Work to complete: Which lines hold the string "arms"? Copy each of them from the material below.

Material for this exercise:

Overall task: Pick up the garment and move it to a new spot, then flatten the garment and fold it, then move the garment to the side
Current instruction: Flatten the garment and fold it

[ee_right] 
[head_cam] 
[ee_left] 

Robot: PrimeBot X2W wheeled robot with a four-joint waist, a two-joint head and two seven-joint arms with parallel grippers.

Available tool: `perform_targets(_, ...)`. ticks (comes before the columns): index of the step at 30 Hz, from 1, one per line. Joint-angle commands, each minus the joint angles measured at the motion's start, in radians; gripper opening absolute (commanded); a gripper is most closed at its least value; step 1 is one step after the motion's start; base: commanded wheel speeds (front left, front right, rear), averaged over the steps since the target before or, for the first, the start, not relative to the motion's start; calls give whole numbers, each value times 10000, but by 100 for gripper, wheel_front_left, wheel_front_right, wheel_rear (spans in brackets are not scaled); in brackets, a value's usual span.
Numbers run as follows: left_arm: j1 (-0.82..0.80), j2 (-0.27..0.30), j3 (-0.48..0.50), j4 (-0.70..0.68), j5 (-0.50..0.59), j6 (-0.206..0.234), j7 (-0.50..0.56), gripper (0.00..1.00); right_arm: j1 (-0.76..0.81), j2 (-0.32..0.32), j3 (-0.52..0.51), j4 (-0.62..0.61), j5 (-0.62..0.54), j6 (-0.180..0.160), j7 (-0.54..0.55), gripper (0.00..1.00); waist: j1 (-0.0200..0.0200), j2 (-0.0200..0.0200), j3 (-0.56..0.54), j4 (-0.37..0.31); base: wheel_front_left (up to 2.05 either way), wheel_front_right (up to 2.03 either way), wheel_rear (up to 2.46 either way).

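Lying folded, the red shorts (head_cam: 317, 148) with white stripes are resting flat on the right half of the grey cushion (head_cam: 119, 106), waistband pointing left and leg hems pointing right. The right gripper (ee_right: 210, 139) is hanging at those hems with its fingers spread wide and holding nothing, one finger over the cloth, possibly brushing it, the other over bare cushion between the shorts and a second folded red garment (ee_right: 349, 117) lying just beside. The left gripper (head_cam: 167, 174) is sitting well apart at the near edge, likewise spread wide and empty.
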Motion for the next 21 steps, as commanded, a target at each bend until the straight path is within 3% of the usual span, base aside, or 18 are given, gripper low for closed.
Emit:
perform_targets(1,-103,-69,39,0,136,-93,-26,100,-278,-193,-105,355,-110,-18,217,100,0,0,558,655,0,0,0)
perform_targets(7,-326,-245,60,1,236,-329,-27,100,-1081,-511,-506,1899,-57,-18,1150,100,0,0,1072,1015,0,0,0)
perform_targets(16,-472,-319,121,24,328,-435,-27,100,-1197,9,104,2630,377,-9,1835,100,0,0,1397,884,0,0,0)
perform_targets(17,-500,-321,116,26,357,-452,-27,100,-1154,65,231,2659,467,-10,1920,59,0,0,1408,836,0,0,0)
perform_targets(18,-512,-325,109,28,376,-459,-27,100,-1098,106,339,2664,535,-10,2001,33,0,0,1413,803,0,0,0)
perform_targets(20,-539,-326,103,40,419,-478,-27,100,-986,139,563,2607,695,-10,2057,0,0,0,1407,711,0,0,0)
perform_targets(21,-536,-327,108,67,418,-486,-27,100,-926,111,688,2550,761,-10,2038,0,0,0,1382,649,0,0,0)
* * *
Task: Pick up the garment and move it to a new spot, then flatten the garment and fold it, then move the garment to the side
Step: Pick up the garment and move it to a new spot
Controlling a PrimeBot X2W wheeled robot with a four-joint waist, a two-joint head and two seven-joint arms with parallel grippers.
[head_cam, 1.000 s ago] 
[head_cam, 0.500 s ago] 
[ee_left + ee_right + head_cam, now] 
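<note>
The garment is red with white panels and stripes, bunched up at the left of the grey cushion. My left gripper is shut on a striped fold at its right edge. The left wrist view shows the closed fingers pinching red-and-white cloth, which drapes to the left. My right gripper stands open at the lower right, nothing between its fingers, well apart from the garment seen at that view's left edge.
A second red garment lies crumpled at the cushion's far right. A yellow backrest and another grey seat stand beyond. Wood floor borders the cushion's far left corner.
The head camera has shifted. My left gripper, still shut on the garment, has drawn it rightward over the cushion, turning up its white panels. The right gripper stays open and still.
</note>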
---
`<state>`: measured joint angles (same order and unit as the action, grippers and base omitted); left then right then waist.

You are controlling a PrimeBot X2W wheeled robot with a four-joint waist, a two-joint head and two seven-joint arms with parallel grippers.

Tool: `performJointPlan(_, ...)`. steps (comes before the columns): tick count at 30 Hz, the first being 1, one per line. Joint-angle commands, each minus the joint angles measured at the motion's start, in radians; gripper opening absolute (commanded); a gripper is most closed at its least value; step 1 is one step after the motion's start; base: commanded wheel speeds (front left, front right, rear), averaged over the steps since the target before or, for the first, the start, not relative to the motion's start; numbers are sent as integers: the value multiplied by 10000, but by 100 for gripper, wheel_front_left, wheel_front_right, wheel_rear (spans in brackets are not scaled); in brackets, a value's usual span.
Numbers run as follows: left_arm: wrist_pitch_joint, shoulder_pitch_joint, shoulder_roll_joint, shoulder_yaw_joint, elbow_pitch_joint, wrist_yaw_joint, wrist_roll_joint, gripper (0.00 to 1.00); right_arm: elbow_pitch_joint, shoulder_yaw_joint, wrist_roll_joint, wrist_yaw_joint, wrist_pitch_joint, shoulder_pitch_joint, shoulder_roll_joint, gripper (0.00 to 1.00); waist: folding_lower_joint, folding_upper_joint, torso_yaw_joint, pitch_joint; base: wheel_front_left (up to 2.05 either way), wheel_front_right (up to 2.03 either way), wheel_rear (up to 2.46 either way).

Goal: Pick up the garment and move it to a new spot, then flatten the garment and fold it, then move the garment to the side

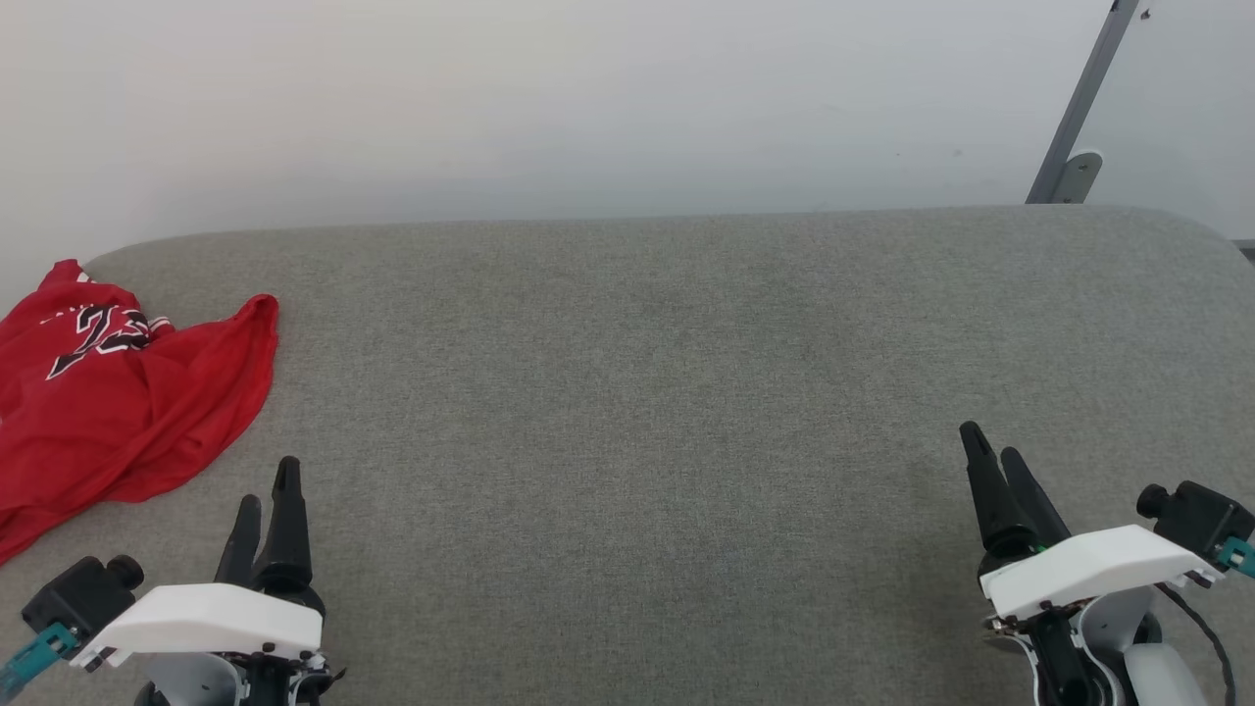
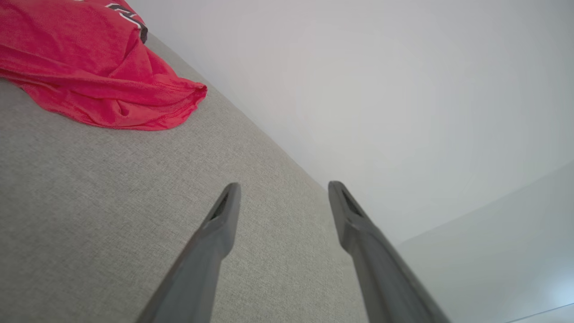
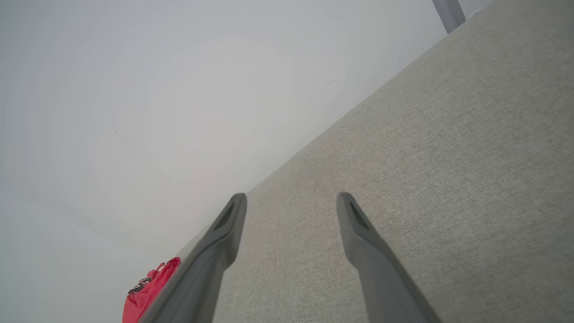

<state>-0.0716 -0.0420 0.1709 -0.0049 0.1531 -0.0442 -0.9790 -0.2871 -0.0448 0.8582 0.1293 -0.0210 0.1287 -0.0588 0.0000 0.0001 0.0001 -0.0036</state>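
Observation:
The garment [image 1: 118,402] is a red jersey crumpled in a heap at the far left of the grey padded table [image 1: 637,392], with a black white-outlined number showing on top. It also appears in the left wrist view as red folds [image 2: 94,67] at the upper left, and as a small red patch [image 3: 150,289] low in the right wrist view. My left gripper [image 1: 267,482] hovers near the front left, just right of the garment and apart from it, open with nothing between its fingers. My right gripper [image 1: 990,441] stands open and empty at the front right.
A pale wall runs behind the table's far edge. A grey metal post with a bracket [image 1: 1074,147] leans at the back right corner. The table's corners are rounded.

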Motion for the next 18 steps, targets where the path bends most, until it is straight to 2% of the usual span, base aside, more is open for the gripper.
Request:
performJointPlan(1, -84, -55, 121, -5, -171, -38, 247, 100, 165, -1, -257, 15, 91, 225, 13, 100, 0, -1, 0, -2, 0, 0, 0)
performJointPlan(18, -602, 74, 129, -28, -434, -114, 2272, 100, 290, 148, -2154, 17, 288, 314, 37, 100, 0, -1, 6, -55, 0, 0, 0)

Solution to the exercise:
Robot: PrimeBot X2W wheeled robot with a four-joint waist, a two-joint head and two seven-joint arms with parallel grippers.
Controlling a PrimeBot X2W wheeled robot with a four-joint waist, a two-joint head and two seven-joint arms with parallel grippers.
You are controlling a PrimeBot X2W wheeled robot with a four-joint waist, a two-joint head and two seven-joint arms with parallel grippers.

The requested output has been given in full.